[Data extracted from a collection]
[Start of section]

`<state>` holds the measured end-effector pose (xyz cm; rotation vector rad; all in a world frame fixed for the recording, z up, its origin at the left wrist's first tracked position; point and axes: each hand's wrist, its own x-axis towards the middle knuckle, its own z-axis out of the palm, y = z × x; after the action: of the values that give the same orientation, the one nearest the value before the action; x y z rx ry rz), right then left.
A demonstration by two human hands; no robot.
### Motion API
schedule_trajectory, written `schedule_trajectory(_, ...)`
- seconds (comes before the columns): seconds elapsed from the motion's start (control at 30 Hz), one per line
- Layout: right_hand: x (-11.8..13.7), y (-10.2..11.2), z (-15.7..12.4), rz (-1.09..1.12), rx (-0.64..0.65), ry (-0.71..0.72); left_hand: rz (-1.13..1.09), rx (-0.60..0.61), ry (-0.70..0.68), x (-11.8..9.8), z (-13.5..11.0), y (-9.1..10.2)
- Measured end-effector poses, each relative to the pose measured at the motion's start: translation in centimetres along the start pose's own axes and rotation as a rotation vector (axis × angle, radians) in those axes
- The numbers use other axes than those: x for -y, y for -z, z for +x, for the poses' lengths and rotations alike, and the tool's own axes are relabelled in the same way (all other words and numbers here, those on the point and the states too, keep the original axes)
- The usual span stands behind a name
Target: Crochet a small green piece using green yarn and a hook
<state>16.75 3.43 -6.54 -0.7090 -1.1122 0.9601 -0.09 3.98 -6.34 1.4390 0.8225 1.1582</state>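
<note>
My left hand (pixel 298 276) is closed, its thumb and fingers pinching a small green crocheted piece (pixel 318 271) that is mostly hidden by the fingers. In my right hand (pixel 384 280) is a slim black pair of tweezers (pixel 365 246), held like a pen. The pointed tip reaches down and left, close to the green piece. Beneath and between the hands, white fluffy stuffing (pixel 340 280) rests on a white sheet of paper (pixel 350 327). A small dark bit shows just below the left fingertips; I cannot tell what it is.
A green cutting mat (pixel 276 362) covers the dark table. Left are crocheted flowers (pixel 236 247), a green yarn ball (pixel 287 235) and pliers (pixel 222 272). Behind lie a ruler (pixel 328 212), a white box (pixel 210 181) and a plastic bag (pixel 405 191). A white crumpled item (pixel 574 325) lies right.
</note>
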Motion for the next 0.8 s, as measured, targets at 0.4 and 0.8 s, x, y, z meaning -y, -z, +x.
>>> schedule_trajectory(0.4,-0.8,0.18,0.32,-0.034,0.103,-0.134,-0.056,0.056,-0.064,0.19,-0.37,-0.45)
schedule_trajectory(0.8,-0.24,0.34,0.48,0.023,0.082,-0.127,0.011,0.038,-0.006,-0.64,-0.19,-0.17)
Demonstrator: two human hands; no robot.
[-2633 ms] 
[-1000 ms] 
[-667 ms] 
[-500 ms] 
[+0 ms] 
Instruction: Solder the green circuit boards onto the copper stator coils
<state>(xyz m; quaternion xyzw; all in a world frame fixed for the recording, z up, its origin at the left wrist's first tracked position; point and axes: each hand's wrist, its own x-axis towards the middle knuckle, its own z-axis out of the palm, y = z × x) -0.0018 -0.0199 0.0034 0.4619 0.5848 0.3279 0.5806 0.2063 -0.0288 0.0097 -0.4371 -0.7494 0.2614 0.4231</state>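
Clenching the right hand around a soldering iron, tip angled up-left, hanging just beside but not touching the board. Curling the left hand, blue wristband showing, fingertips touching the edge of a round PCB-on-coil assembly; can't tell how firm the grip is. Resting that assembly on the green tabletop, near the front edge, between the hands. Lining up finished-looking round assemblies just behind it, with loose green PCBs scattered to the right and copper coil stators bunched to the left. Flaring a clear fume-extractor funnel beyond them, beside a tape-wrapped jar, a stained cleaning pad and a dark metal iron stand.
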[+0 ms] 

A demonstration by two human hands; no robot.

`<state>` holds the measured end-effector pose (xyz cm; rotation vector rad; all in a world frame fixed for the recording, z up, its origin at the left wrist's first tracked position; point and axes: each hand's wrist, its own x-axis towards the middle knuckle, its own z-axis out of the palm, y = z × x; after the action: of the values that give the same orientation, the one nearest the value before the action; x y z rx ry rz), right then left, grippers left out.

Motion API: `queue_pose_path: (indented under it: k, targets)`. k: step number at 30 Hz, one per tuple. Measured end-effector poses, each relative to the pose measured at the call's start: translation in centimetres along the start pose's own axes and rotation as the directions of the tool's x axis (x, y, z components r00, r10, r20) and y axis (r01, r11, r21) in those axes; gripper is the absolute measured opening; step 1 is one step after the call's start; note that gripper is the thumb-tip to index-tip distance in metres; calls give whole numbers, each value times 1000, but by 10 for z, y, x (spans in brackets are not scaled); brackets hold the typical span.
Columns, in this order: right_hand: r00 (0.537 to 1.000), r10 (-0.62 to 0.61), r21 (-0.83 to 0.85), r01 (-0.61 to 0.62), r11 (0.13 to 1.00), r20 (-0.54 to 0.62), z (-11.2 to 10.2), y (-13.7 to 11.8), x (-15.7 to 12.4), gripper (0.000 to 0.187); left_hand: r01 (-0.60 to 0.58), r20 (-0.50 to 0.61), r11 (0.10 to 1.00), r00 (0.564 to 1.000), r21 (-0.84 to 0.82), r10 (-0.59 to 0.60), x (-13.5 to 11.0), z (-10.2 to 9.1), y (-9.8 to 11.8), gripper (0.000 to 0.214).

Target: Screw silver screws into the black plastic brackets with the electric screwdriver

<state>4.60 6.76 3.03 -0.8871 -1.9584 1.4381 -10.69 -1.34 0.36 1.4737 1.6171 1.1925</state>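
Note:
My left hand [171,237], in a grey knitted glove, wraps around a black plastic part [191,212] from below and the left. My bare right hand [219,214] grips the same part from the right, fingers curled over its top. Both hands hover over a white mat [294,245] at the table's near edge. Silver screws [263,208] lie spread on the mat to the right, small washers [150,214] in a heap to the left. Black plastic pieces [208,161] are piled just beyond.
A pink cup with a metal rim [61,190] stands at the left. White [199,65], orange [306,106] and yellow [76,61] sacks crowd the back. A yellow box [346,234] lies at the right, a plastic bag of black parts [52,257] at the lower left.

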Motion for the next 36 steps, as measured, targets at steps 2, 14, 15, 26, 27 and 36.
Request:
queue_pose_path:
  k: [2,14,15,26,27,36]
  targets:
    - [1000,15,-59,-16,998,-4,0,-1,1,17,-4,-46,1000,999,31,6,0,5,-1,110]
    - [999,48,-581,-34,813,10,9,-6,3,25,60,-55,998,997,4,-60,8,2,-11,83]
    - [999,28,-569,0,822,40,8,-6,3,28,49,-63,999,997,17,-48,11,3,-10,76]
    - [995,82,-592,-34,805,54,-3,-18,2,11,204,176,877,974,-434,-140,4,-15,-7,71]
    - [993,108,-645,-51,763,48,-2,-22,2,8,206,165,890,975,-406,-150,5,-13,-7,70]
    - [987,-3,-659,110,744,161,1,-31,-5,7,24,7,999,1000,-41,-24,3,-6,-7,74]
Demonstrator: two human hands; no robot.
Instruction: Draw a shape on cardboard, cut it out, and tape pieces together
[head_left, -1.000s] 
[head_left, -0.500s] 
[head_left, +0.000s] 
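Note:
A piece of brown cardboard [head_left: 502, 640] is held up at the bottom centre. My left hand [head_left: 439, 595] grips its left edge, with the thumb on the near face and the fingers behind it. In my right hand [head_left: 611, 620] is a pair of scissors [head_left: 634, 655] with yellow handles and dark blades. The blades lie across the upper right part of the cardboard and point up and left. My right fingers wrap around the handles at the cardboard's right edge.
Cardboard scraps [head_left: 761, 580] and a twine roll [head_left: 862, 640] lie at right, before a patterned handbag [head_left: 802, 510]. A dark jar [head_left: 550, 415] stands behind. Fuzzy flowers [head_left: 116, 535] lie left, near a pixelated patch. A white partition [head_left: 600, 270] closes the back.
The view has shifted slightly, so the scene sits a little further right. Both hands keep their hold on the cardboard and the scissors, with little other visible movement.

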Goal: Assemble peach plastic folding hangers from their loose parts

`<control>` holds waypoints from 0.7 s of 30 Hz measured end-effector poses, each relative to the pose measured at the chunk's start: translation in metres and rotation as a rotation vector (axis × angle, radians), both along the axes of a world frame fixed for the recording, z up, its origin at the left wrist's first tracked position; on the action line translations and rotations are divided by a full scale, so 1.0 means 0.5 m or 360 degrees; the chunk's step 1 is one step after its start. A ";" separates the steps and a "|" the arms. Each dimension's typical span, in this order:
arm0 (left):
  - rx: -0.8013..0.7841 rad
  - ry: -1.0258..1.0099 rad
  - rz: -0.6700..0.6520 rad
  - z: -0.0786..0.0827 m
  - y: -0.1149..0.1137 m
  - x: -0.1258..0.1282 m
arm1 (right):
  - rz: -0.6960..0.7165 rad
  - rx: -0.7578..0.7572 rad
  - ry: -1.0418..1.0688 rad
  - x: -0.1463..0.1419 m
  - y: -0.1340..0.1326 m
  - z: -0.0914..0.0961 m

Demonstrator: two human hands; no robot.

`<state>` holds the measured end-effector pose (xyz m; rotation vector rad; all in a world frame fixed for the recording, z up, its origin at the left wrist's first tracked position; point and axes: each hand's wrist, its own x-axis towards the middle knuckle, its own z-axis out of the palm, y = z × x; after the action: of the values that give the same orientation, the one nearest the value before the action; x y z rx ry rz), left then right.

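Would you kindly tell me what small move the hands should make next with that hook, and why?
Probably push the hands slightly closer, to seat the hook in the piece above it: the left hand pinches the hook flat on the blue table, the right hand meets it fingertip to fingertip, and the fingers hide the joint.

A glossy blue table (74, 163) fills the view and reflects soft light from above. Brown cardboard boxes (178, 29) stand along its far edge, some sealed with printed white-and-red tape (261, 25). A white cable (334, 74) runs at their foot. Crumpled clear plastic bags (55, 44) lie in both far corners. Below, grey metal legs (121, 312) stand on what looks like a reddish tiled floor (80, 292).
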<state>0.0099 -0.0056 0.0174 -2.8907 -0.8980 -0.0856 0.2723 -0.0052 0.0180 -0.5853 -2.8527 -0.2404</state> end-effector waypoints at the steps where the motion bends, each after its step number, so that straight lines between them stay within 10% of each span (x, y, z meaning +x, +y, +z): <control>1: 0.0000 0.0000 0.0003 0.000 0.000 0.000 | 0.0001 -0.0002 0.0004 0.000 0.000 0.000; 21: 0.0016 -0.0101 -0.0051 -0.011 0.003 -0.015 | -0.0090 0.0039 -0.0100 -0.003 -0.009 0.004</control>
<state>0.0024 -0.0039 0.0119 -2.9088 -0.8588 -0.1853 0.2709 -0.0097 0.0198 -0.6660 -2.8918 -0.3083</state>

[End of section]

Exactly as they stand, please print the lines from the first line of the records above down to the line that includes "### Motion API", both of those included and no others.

§ Completed exercise:
`<state>` holds the measured end-effector pose (xyz cm; rotation vector rad; all in a world frame fixed for the recording, z up, its origin at the left wrist's first tracked position; point and axes: each hand's wrist, its own x-axis towards the middle knuckle, its own z-axis out of the palm, y = z × x; after the action: of the values that give the same orientation, the one nearest the value before the action; x y z rx ry rz), right then left.
A demonstration by two human hands; no robot.
### Motion API

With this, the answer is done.